**THE PROBLEM**
The exercise calls for every entry that follows to be repeated exactly.
(INPUT FOR THIS TASK begins)
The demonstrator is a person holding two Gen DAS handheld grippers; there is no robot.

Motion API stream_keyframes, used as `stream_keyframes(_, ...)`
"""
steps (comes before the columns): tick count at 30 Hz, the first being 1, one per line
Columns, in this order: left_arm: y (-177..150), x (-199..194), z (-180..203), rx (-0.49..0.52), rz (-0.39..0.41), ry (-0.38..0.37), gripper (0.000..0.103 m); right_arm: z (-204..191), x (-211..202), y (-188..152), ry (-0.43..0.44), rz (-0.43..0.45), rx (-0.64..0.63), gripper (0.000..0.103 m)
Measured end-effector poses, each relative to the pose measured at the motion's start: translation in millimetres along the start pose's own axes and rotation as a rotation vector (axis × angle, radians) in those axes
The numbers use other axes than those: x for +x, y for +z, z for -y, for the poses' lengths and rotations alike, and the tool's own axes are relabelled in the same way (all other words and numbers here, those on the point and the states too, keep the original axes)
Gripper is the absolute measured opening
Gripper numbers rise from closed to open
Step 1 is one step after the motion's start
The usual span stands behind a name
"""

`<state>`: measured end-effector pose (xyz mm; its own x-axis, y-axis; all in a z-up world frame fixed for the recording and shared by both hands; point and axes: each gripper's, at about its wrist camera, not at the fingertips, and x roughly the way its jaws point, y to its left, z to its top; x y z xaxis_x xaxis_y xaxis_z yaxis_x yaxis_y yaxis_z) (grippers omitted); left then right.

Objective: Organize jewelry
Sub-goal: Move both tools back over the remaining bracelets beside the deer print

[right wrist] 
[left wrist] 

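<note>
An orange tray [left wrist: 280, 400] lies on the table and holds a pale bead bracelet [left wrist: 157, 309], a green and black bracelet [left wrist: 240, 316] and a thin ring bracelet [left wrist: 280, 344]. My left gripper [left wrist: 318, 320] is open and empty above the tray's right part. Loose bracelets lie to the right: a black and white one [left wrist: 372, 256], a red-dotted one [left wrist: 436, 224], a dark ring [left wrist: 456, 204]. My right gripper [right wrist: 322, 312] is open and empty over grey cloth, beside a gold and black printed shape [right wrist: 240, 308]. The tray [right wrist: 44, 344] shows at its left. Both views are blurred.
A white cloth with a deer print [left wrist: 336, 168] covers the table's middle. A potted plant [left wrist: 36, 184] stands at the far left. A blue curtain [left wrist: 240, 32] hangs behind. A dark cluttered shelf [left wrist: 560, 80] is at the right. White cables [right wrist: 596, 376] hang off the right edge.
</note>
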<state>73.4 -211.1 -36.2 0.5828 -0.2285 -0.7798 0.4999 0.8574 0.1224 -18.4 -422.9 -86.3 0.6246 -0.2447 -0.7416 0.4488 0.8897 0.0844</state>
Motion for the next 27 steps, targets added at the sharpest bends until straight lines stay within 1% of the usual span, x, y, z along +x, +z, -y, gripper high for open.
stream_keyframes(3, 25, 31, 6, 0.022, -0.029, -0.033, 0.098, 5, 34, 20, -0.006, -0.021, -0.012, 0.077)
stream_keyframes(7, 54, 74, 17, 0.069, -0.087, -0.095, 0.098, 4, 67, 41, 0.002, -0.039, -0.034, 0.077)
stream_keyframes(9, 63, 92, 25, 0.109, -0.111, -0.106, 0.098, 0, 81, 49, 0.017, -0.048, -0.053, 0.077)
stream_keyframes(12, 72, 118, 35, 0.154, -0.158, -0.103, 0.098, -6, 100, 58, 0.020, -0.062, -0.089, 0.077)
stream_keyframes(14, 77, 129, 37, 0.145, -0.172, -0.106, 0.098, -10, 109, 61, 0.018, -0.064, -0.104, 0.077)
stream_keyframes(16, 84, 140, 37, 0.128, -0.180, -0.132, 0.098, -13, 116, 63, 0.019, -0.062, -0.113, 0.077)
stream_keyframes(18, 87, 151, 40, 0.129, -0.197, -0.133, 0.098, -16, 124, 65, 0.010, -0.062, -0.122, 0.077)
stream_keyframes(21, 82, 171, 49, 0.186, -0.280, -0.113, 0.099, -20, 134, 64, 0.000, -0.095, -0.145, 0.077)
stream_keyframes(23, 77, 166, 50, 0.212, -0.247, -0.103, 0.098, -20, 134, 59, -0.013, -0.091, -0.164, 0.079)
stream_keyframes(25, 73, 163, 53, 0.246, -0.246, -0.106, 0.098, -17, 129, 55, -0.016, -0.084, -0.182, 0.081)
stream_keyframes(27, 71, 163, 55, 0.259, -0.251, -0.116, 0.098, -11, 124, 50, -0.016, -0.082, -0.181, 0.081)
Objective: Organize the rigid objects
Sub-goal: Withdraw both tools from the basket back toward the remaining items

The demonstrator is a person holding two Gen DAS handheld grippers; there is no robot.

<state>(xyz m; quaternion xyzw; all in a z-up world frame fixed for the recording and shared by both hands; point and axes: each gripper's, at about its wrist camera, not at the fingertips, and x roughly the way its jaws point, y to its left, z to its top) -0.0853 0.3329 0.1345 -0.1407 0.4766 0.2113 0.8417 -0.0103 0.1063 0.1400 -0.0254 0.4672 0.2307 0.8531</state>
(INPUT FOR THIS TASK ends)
**YOUR RESPONSE**
The demonstrator is a person holding two Gen DAS handheld grippers; there is no robot.

Motion API stream_keyframes, used as `stream_keyframes(_, ...)`
"""
steps (comes before the columns): tick count at 30 Hz, the first being 1, one per line
Columns, in this order: left_arm: y (-177..150), x (-199..194), z (-180..203), rx (-0.49..0.52), rz (-0.39..0.41), ry (-0.38..0.37), gripper (0.000..0.103 m); right_arm: z (-204..191), x (-211..202), y (-188..152), ry (-0.43..0.44), rz (-0.43..0.45), rx (-0.64..0.63), gripper (0.000..0.103 m)
Measured end-effector poses, each relative to the pose measured at the motion's start: translation in millimetres along the start pose's own axes and rotation as a rotation vector (axis × angle, radians) in those axes
The numbers use other axes than those: x for +x, y for +z, z for -y, for the poses' lengths and rotations alike, and the tool's own axes are relabelled in the same way (all other words and numbers here, those on the point and the states too, keep the original axes)
Gripper is the absolute measured opening
Gripper numbers rise from closed to open
Step 1 is one step after the motion's start
The usual span stands behind a name
"""

`<state>`: measured end-effector pose (xyz mm; its own x-axis, y-axis; all in a z-up world frame fixed for the recording and shared by both hands; point and axes: each gripper's, at about its wrist camera, not at the fingertips, and x roughly the way its jaws point, y to its left, z to its top; x y z xaxis_x xaxis_y xaxis_z yaxis_x yaxis_y yaxis_z) (grippers omitted); left then right.

Objective: Organize jewelry
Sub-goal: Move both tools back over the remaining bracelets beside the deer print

[right wrist] 
[left wrist] 

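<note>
An orange tray [left wrist: 280, 400] lies on the table and holds a pale bead bracelet [left wrist: 157, 309], a green and black bracelet [left wrist: 240, 316] and a thin ring bracelet [left wrist: 280, 344]. My left gripper [left wrist: 318, 320] is open and empty above the tray's right part. Loose bracelets lie to the right: a black and white one [left wrist: 372, 256], a red-dotted one [left wrist: 436, 224], a dark ring [left wrist: 456, 204]. My right gripper [right wrist: 322, 312] is open and empty over grey cloth, beside a gold and black printed shape [right wrist: 240, 308]. The tray [right wrist: 44, 344] shows at its left. Both views are blurred.
A white cloth with a deer print [left wrist: 336, 168] covers the table's middle. A potted plant [left wrist: 36, 184] stands at the far left. A blue curtain [left wrist: 240, 32] hangs behind. A dark cluttered shelf [left wrist: 560, 80] is at the right. White cables [right wrist: 596, 376] hang off the right edge.
</note>
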<state>73.4 -211.1 -36.2 0.5828 -0.2285 -0.7798 0.4999 0.8574 0.1224 -18.4 -422.9 -86.3 0.6246 -0.2447 -0.7416 0.4488 0.8897 0.0844</state>
Motion for the next 27 steps, targets added at the sharpest bends until straight lines stay within 1% of the usual span, x, y, z along +x, +z, -y, gripper high for open.
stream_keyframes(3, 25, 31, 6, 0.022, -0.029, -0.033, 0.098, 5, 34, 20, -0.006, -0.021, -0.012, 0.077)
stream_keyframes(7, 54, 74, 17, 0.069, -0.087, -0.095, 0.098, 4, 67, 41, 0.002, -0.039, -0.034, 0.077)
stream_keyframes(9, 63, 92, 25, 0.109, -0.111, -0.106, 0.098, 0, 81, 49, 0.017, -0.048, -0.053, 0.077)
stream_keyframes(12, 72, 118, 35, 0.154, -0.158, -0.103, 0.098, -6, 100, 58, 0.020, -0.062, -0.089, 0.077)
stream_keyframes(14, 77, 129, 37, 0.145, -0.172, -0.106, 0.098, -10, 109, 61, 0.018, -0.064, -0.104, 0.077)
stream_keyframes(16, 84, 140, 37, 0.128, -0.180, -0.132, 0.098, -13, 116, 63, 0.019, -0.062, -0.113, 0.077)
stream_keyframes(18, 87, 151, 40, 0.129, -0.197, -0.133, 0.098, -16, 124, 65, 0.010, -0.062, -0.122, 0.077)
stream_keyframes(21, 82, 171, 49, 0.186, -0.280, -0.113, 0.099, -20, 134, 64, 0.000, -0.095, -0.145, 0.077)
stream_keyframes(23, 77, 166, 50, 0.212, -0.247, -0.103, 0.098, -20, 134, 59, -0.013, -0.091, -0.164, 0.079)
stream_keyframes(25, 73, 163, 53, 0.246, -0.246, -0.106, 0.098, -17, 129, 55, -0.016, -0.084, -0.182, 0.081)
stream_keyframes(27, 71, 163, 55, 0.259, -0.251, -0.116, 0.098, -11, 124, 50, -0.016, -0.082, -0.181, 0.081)
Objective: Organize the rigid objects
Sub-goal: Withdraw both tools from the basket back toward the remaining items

The demonstrator is a person holding two Gen DAS handheld grippers; there is no robot.

<state>(xyz m; quaternion xyzw; all in a z-up world frame fixed for the recording and shared by both hands; point and axes: each gripper's, at about its wrist camera, not at the fingertips, and x roughly the way its jaws point, y to its left, z to its top) -0.0853 0.3329 0.1345 -0.1407 0.4766 0.2113 0.8417 -0.0103 0.1063 0.1400 -0.0254 0.4672 0.2307 0.8531</state>

This answer is now complete.